4.2 Определение массовой доли РВ в гидролизатах эбулиостатическим методом

Проводят титрование медно-щелочного раствора с известным титром исследуемым раствором сахара (гидролизатом) без доступа воздуха в токе водяного пара. Титр медно-щелочного раствора устанавливают по глюкозе. Прибор для титрования (рис. 2.1, а) состоит из внешнего сосуда -- конической колбы 1 и внутреннего сосуда -- эбулиостата 2 с впаянной в его боковую стенку трубкой, доходящей почти до дна сосуда. Суженный конец эбулиостата вставлен в колбу 1 на резиновой пробке и имеет отверстие для выхода пара 3. В резиновую пробку вставлена стеклянная трубка 4 для отвода избытка пара из колбы. Струю пара регулируют винтовым зажимом на резиновой трубке, надетой на конец стеклянной трубки. Во время титрования верхний конец эбулиостата закрывают резиновой пробкой, в которую вставлен конец бюретки 5 для раствора сахара. Реагирующая жидкость в эбулиостате обогревается паровой рубашкой и пропусканием пара через жидкость.

а б

Рис. 2.1. Прибор для определения РВ эбулиостатическим методом (а) и дозаторы растворов (б)

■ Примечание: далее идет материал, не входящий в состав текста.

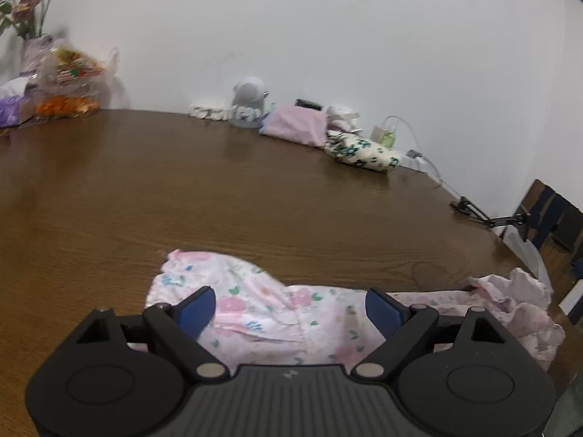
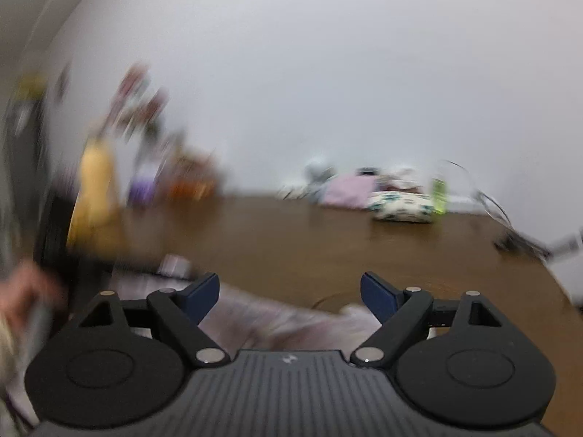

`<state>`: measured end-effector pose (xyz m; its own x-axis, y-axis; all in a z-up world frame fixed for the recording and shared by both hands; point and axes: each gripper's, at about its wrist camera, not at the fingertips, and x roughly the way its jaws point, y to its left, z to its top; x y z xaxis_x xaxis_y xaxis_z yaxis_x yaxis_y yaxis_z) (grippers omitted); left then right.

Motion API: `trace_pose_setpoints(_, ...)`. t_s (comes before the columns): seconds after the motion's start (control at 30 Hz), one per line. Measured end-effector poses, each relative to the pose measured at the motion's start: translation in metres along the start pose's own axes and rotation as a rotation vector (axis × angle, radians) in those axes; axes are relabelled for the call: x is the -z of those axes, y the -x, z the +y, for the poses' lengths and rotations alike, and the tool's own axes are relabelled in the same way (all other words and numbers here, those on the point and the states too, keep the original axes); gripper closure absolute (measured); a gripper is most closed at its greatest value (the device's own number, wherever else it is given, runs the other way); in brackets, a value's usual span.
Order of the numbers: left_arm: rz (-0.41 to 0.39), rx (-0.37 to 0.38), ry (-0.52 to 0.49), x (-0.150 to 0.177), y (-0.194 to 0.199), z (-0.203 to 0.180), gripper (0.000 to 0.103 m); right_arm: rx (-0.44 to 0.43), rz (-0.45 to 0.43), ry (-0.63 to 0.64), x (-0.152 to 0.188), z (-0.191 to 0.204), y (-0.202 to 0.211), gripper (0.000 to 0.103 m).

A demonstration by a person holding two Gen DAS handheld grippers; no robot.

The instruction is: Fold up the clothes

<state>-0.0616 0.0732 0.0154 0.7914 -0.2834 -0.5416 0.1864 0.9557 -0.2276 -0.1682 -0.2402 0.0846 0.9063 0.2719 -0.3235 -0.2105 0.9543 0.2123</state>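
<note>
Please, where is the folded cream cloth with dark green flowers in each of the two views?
Left wrist: folded cream cloth lies at the table's far edge, right of centre.
Right wrist: same cloth, blurred, far edge, right of centre.
Shared landmark: pink bundle, beside it on its left.

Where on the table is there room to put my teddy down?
The big bare middle of the table is free, between the pink floral garment at the near edge and the row along the wall. It is crowded by the wall: folded pink cloth, folded leaf-print cloth and snack bags in the left corner.
</note>
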Motion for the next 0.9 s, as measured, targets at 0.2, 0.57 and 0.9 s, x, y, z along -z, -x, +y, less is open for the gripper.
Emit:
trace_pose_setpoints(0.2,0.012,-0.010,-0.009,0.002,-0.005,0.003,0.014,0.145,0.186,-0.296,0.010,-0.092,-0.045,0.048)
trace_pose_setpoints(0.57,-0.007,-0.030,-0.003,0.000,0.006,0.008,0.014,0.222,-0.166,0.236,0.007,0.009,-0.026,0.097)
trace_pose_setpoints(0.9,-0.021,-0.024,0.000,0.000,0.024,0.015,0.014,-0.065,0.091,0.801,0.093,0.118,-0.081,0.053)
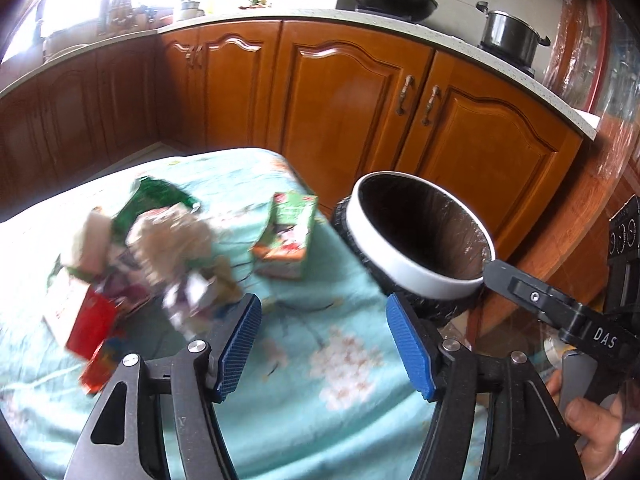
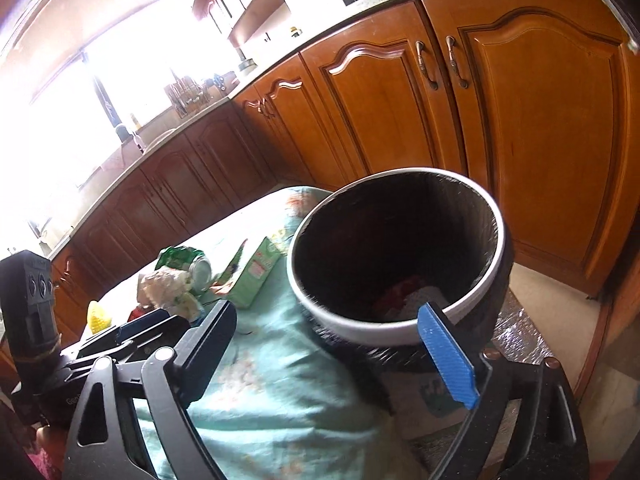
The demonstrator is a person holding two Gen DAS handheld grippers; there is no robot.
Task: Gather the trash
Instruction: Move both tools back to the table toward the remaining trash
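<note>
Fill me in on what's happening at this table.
A person is clearing rubbish off a table covered with a teal cloth. Both handheld grippers are open and empty: the left gripper points at the pile of wrappers and a green carton, the right gripper at the black-lined bin, which already holds some scraps.

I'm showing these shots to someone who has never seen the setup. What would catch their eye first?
Probably the white-rimmed trash bin with its black liner, beside the table's edge, already holding some red and white scraps. Next, the jumble of wrappers and a green carton on the teal floral tablecloth. Both tools, left and right, stand open and empty.
</note>
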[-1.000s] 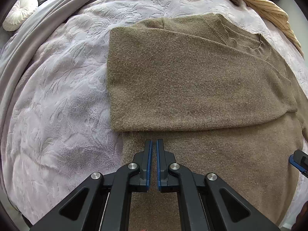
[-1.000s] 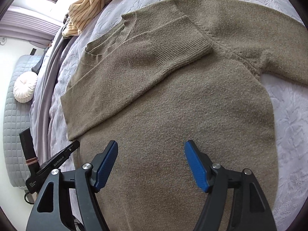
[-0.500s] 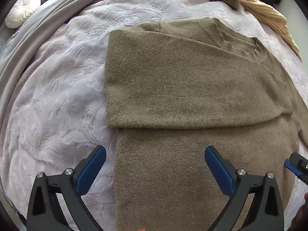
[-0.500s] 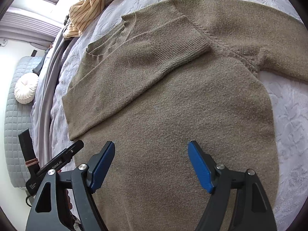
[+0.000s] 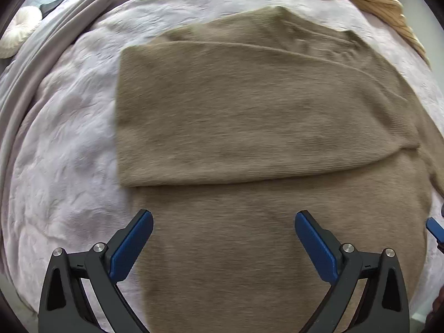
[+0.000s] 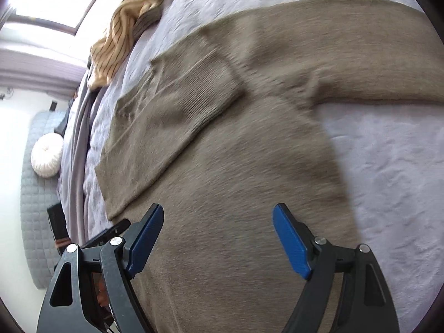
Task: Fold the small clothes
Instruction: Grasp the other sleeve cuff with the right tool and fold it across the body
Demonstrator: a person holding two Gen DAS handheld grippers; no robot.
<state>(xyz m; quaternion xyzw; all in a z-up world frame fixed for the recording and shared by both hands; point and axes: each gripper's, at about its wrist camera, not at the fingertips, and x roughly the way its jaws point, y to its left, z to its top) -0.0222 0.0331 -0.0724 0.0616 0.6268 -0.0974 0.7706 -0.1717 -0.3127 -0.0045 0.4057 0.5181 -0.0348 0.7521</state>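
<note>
An olive-brown knit sweater (image 5: pixel 249 127) lies flat on a lilac bedspread (image 5: pixel 63 166). One sleeve is folded across its chest, and its ribbed cuff (image 6: pixel 205 94) ends near the middle. The other sleeve (image 6: pixel 388 75) stretches out to the right. My left gripper (image 5: pixel 223 219) hangs open and wide over the sweater's lower body, its left finger above the garment's side edge. My right gripper (image 6: pixel 217 213) is open too, above the lower body with nothing between its blue pads. Its tip (image 5: pixel 435 233) shows at the right edge of the left wrist view.
A yellow striped garment (image 6: pixel 125 27) is bunched at the far end of the bed. Grey blanket folds (image 5: pixel 55 41) run along the left side. A round white cushion (image 6: pixel 47 155) rests on a grey quilted surface beyond. A window (image 6: pixel 50 2) is at the far left.
My left gripper went from shut to wide open and sank closer to the sweater. My right gripper slid sideways, so more of the outstretched sleeve and bare bedspread shows, and its jaws spread slightly.
</note>
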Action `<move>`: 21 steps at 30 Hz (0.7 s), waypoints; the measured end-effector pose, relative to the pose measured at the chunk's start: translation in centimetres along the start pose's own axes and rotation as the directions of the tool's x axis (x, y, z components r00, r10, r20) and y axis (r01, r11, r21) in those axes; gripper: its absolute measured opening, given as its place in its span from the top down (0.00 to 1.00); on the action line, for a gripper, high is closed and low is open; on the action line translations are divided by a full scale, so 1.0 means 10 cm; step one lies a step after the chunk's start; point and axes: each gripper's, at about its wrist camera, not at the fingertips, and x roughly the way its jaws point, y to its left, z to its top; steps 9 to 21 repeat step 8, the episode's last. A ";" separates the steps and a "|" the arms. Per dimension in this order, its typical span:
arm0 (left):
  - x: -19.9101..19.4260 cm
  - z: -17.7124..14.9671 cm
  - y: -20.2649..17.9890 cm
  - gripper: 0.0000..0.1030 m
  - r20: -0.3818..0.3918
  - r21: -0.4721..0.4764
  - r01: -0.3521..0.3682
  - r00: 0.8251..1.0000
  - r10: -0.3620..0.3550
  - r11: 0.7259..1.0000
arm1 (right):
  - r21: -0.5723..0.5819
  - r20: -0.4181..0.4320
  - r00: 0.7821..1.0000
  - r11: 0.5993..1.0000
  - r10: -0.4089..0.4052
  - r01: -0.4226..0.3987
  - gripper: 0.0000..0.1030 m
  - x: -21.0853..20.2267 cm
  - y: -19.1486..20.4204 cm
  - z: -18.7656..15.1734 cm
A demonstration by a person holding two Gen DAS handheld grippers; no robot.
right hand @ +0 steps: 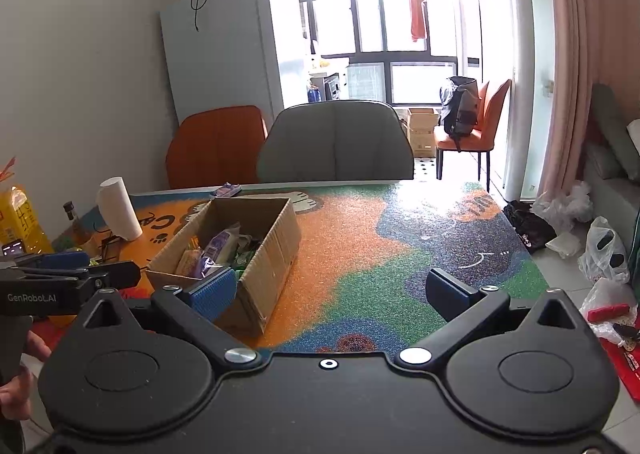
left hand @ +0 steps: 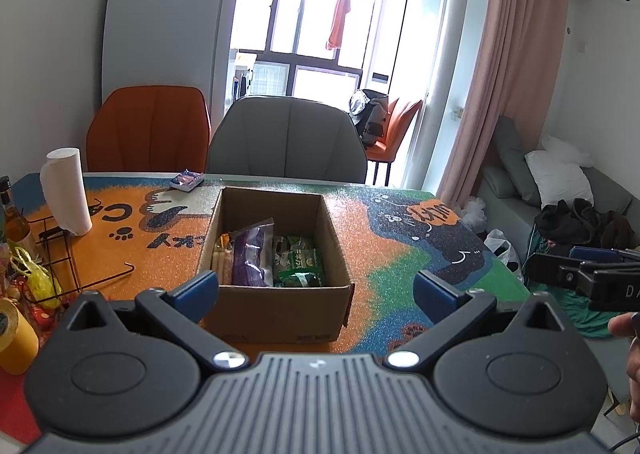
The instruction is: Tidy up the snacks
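While both grippers, left (left hand: 316, 286) and right (right hand: 334, 292), hung spread and empty, the snacks (left hand: 264, 256) lay in the box (left hand: 280, 306): light, crinkly, slippery packets, likely best pinched at a sealed edge.

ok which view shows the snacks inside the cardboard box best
The left wrist view: it looks straight down into the cardboard box, showing the purple packet, the green packets and a pale stick pack at the left wall. In the right wrist view the cardboard box sits at an angle, and its near wall and a gripper finger hide part of the contents.
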 end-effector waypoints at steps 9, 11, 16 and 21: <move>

Индикатором при титровании служит метиленовый голубой, который в окислительной среде имеет синий цвет, а в восстановительной бесцветен. Для предотвращения выпадения осадка оксида меди (I) в медно-щелочной раствор добавляют желтую кровяную соль (тригидрат гексацианоферрата (II) калия) К₄[Fе(СN)₆] * ЗН₂0, которая образует с Cu₂O растворимое комплексное соединение.

Для проведения анализа приготовляют два раствора:

А -- 10 г CuSO₄*5H₂O и 0,04 г метиленового голубого растворяют в воде в мерной колбе на 1 дм³ доведением до метки;

Б -- 50 г сегнетовой соли растворяют в воде, отдельно растворяют в воде 4 г желтой кровяной соли, переносят оба раствора в мерную колбу на 1 дм³, добавляют 75 г NaОН в виде 50%-ного водного раствора и доводят водой до метки.

Для отмеривания этих растворов используют дозаторы (рис. 2.1, б). Дозатор для отмеривания раствора А представляет собой два сообщающихся сосуда. Сосуд вместимостью около 100 см3 служит для хранения раствора А и сосуд- пипетка для его отмеривания. На верхнем и нижнем отводах сосуда-пипетки нанесены метки, соответствующие объему 5 см3. Для отмеривания раствора А открывают кран 1 и заполняют сосуд-пипетку до верхней метки. Затем кран закрывают. При отмеривании раствора А и заливании его в эбулиостат открывают кран 2 и спускают раствор до нижней метки. Второй дозатор для отмеривания раствора Б представляет собой пипетку вместимостью 5 см³, к верхнему концу которой припаян трехходовой кран. На верхний отвод тройника надета резиновая груша. Раствор Б хранят в колбе вместимостью 100 см³, откуда в набирают в пипетку, а из пипетки спускают в эбулиостат.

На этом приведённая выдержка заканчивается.